I was in Mexico City for a Cinco de Mayo show. It was the first solo show for a spring tour kickoff. It was an excellent show with a huge turnout. I got to play a lot of new music for the fans, so it was really special.

It must be interesting to have some fans that you’ve had for years that know you from Big Time Rush and others who are new to your music.

I took some time off in between the last project because I was done with that idea of who I was. I took some time off to get back to my roots musically, and I needed to find the person that I wanted to be and accept the change and growth and reinvention of how I saw things moving musically and in my personal life. I have a history for sure, and I love that people know that, but really what I’m most concerned with and focused on is the moment I’m in now. I love whenever there are new people. I never wanted to cater to any type of audience. I just wanted to make music the way that I saw it and wanted to make music that I liked.
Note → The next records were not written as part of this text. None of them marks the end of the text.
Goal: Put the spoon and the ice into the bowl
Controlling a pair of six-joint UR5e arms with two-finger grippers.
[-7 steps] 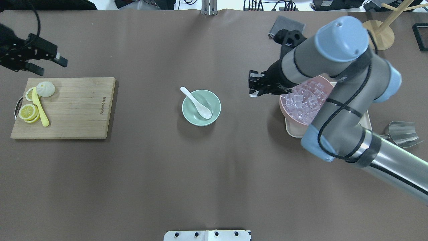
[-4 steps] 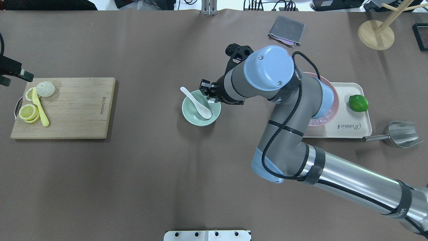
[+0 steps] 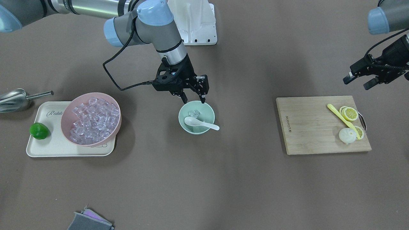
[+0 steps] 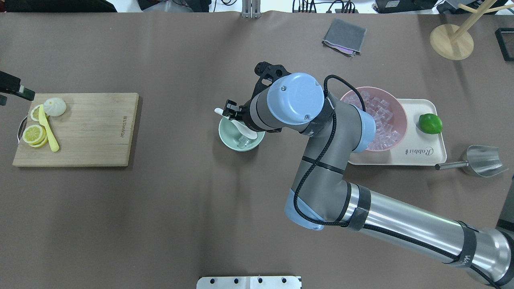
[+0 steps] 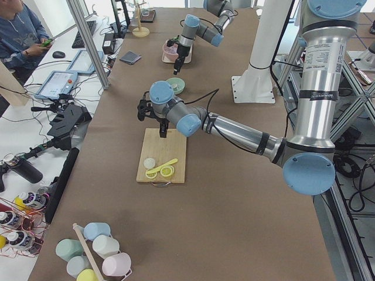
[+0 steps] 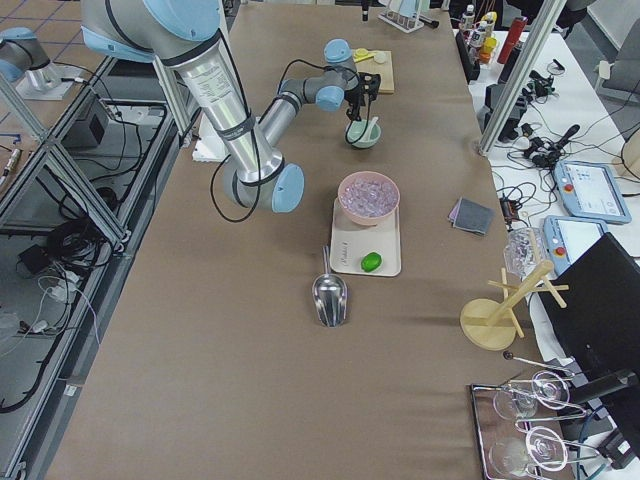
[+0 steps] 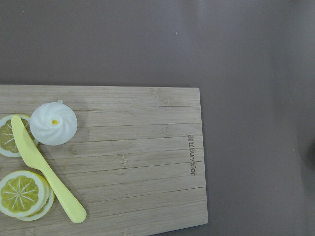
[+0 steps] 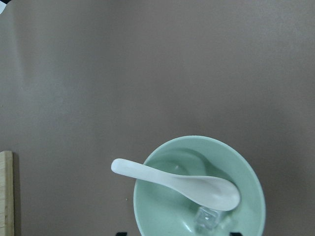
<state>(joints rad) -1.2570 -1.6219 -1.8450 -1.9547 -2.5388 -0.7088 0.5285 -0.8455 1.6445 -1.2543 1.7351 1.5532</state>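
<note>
The mint-green bowl [image 3: 195, 130] stands mid-table. The white spoon [image 3: 200, 123] lies in it, scoop inside and handle over the rim. One clear ice cube [image 3: 194, 113] lies in the bowl beside the scoop. The right wrist view shows the bowl [image 8: 147, 196], the spoon [image 8: 187, 184] and the ice [image 8: 206, 219] from above. My right gripper [image 3: 194, 101] hangs just above the bowl's far rim, open and empty. In the overhead view the right arm covers part of the bowl [image 4: 225, 134]. My left gripper [image 3: 357, 83] is open and empty, beyond the cutting board's far corner.
A pink bowl [image 3: 117, 126] full of ice cubes sits on a cream tray [image 3: 48, 148] with a lime [image 3: 39, 131]. A metal scoop [image 3: 12, 99] lies beside the tray. A wooden cutting board [image 3: 313, 127] holds lemon slices, a bun and a yellow utensil. A grey cloth [image 3: 89, 221] lies apart.
My right gripper moved from the pink bowl to over the green bowl and opened; an ice cube now lies in the green bowl. My left gripper drew back toward the table's left edge.
</note>
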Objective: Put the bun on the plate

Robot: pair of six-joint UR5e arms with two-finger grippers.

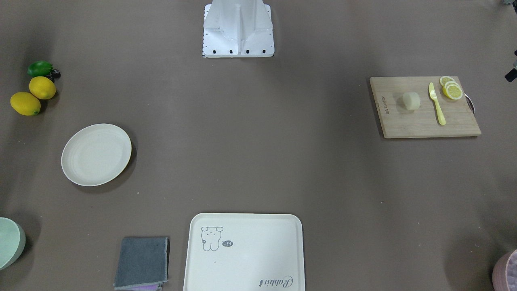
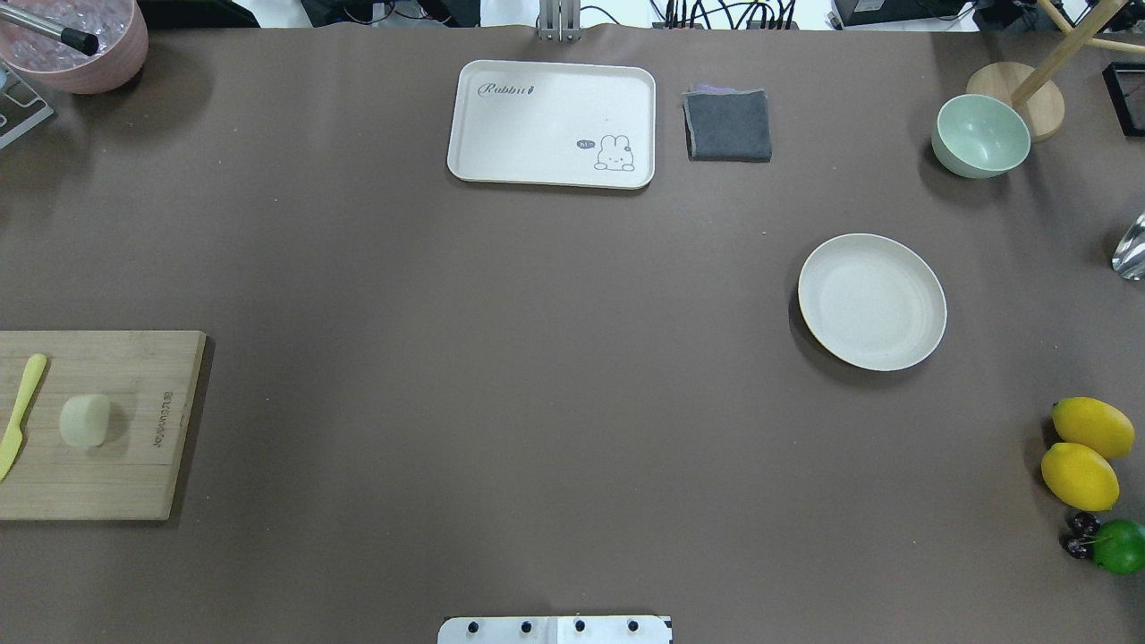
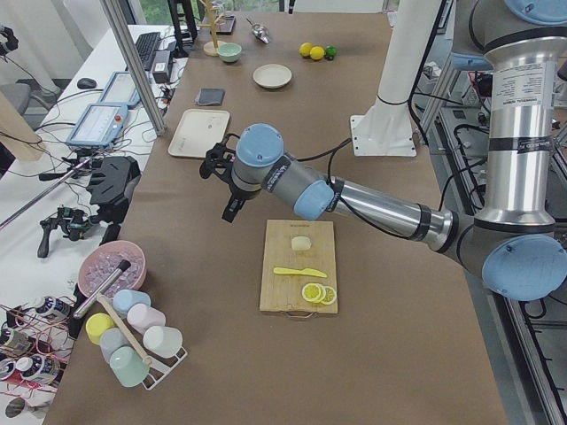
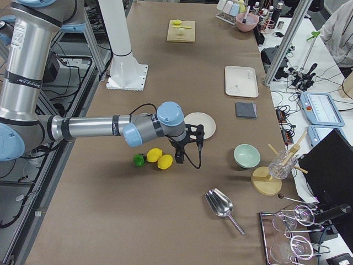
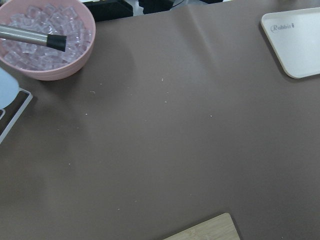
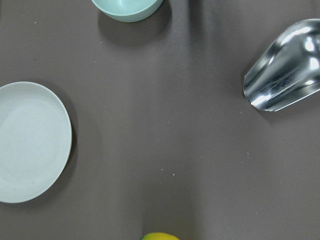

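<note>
Right now the bun point(image 1: 411, 100) lies on the wooden cutting board point(image 1: 424, 125), near the board's middle, between its engraved edge and the pale yellow knife point(image 1: 437, 104) that lies flat just beside it. A few lemon slices point(image 1: 452, 89) overlap at the corner of the board past the knife's tip. Nothing touches the bun. The left gripper point(image 3: 218, 177) hangs in the air off the board's edge, on the side away from the robot's base, above bare table and apart from the bun; only the side view shows it, so I cannot tell how wide its jaws stand. The plate point(image 1: 96, 154) sits well apart from the board, across the table toward its other end, with nothing on it. The right gripper point(image 4: 194, 138) hovers far from the board, at the plate's rim and above two whole lemons point(image 1: 42, 87); it too is seen only from the side, and I cannot tell its opening. A cream tray point(image 1: 258, 250) lies between board and plate, at the table's operator edge.
</note>
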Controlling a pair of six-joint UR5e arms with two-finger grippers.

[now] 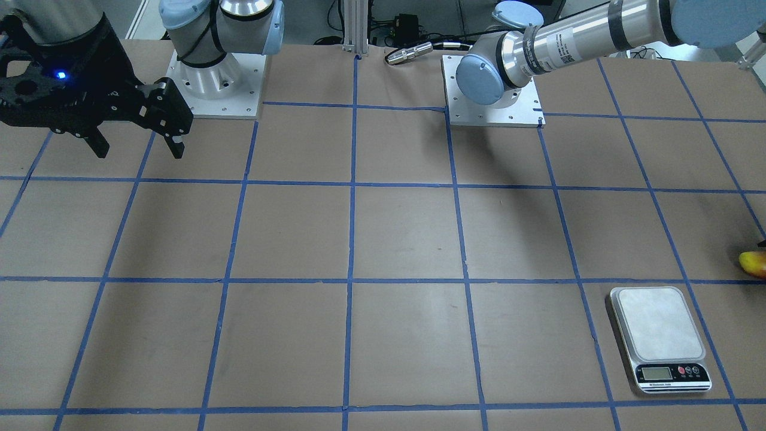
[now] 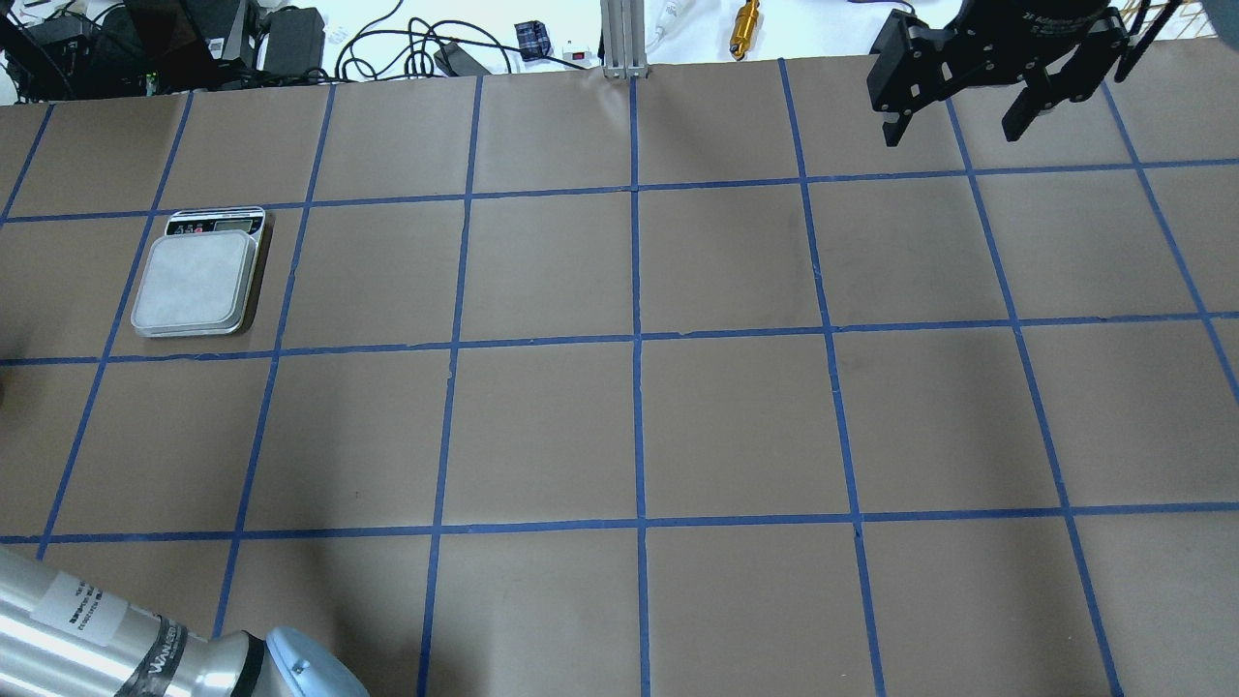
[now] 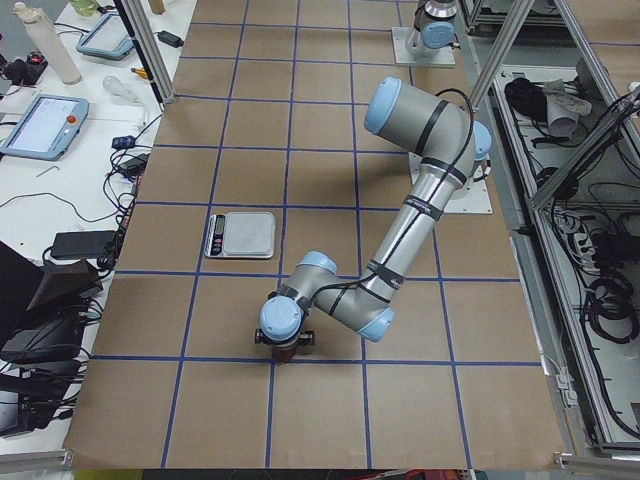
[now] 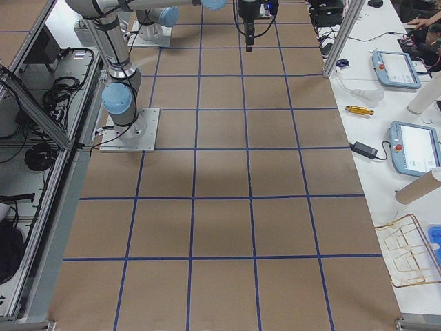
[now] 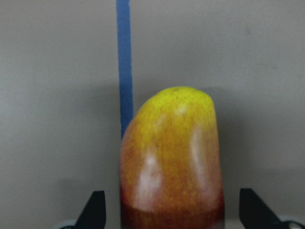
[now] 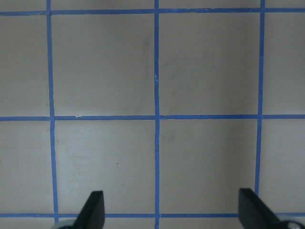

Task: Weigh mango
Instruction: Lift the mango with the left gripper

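Observation:
The mango (image 5: 171,162), yellow at the far end and orange-red near the camera, lies on the brown table beside a blue tape line. My left gripper (image 5: 172,210) is open, with a fingertip on each side of the mango and a gap to each. The front view shows only the mango's yellow end (image 1: 755,263) at its right edge. The scale (image 1: 658,326) stands one grid square away with a bare platform; it also shows in the overhead view (image 2: 196,284) and the left side view (image 3: 245,233). My right gripper (image 2: 951,134) hangs open and empty above the far side of the table.
The table (image 2: 639,426) is brown paper with a blue tape grid. The two arm bases (image 1: 218,90) (image 1: 494,96) stand on white plates at its robot edge. Cables, tablets and a roll lie on the side bench (image 4: 400,103).

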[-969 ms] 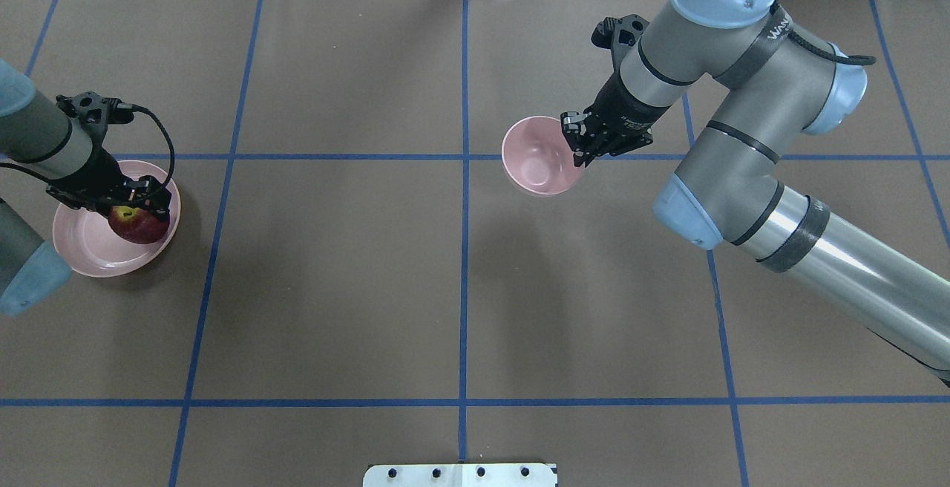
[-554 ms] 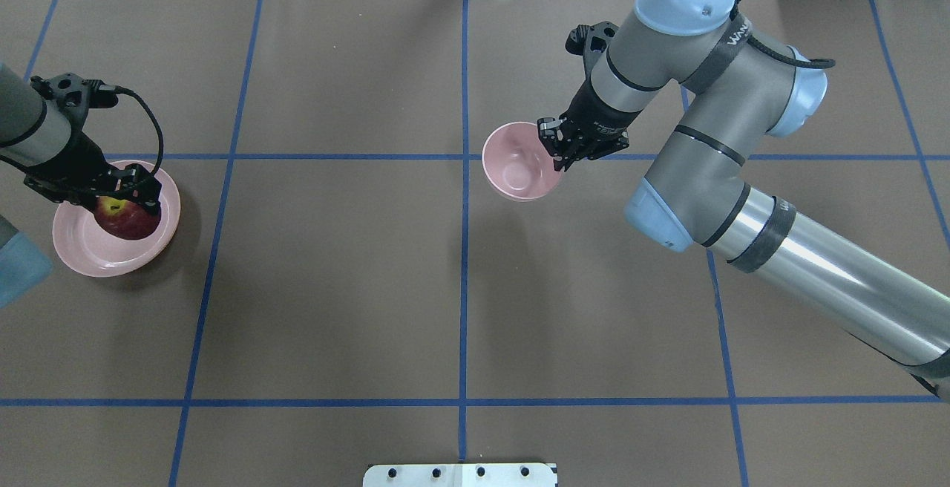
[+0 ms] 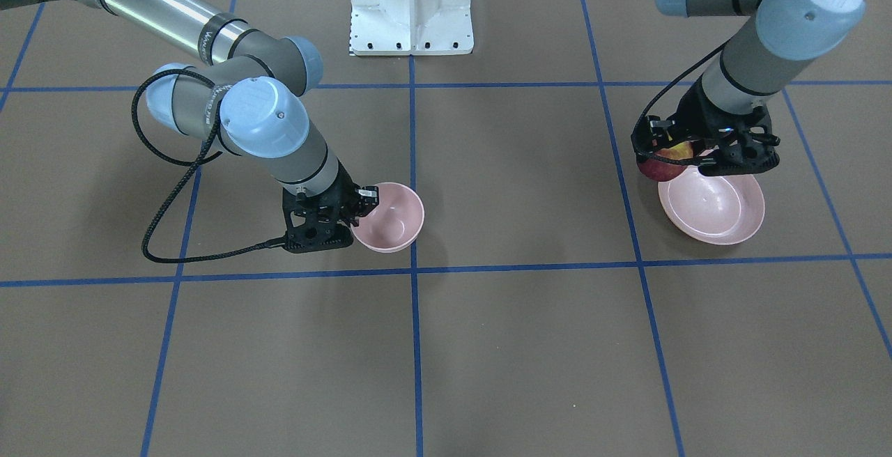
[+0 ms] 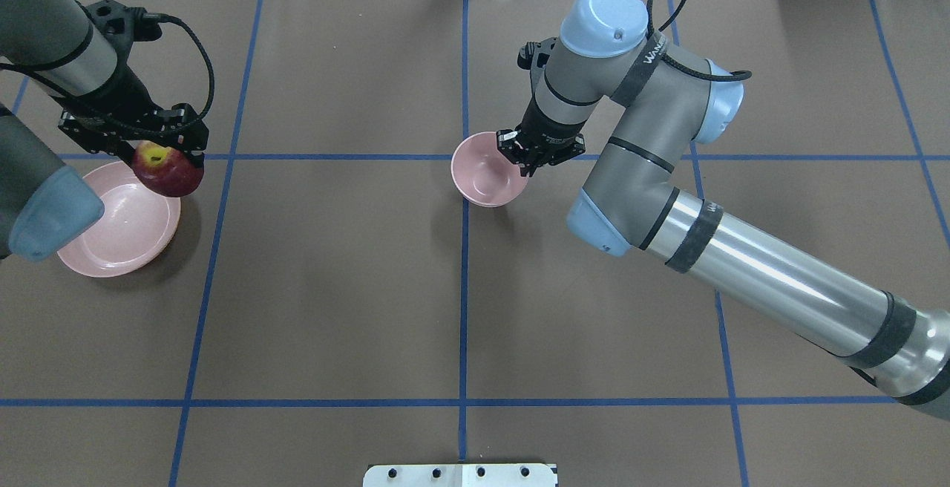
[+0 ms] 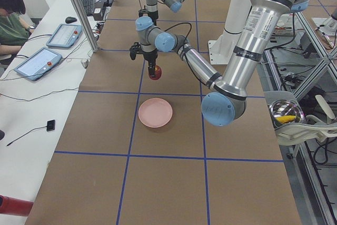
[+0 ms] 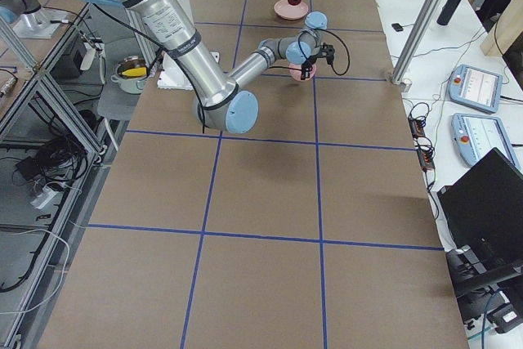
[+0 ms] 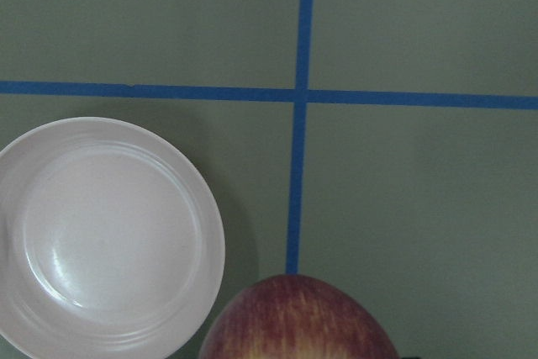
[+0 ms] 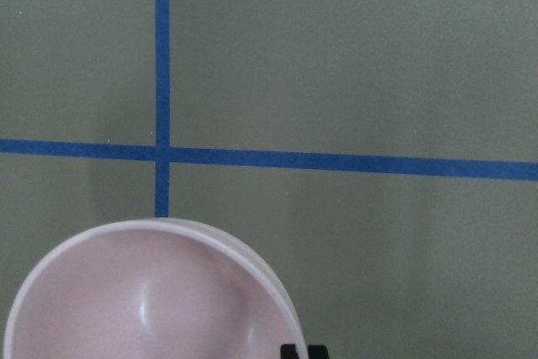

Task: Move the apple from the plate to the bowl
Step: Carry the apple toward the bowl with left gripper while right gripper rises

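At the left end of the brown paper-covered table (image 4: 334,286), the left gripper (image 4: 165,160) is clamped around the round dark-red apple with its yellow-green top (image 4: 174,179). It holds the fruit in the air, clear of the wide, shallow pale-pink plate (image 4: 111,242) and just past its rim. Near the middle, where the blue tape lines (image 4: 334,157) cross, the right gripper (image 4: 528,162) pinches the rim of the small, deep pale-pink bowl (image 4: 481,179). The bowl is hollow side up and well apart from the apple.
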`<state>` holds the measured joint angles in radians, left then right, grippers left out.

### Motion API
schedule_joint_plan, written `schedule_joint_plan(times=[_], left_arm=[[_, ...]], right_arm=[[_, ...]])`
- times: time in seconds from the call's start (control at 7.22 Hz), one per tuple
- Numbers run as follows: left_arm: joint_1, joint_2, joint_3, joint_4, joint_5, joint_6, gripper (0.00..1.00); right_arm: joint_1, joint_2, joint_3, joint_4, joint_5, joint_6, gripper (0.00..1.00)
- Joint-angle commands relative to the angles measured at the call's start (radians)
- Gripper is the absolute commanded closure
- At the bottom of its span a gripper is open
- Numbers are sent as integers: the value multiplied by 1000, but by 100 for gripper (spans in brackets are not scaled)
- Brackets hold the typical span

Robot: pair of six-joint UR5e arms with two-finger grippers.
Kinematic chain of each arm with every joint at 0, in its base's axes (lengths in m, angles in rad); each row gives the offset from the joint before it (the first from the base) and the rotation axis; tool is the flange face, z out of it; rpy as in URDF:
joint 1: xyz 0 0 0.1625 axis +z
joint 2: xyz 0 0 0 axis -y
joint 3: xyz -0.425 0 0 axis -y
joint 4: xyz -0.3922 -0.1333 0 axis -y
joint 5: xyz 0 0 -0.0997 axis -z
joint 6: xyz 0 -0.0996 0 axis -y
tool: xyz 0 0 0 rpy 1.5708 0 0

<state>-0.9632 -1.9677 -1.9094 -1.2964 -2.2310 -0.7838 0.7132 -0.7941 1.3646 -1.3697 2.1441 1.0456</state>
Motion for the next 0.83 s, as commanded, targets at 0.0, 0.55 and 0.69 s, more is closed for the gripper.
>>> schedule_joint_plan(times=[0.0,0.55,0.69], left_arm=[[1,-23,6,17,-6,-5,100],[6,-37,9,17,-7,-8,100],[14,-52,9,19,-19,-20,100]], right_arm=[[-14,67,-85,21,-15,1,100],[-32,88,-107,30,-24,26,47],[-32,88,-99,37,-24,33,0]])
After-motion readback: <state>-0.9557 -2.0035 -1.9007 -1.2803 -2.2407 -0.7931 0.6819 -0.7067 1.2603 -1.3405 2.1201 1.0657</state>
I read that you consider your music “dark grunge pop.” Does that ring a bell?

I don’t really try to grab one genre. Whenever I make music, especially for these upcoming releases. I see each song as a separate story. I would hate to belong to any one type of genre because it’s not who I am or what I think the music is about. To hell with genre. There’s no such thing these days. Think about who we are as people. We have so many different faces and have so many different layers to us as human beings. I want that to come across in the music I write and the music I listen to.

So you’re releasing this album in two parts. What was the logic behind that?

A lot of the songs touch on the same subject matter but from different viewpoints. I think that they all belong to the same body of work, but I needed people to receive the information at the time that I thought people could take something in. It definitely belongs to one big body of work, but to do two parts was like having some of the ideas and stories I was talking about split up because they’re from different points of view. Musically, it’s very different as well, and I thought they deserved their own part.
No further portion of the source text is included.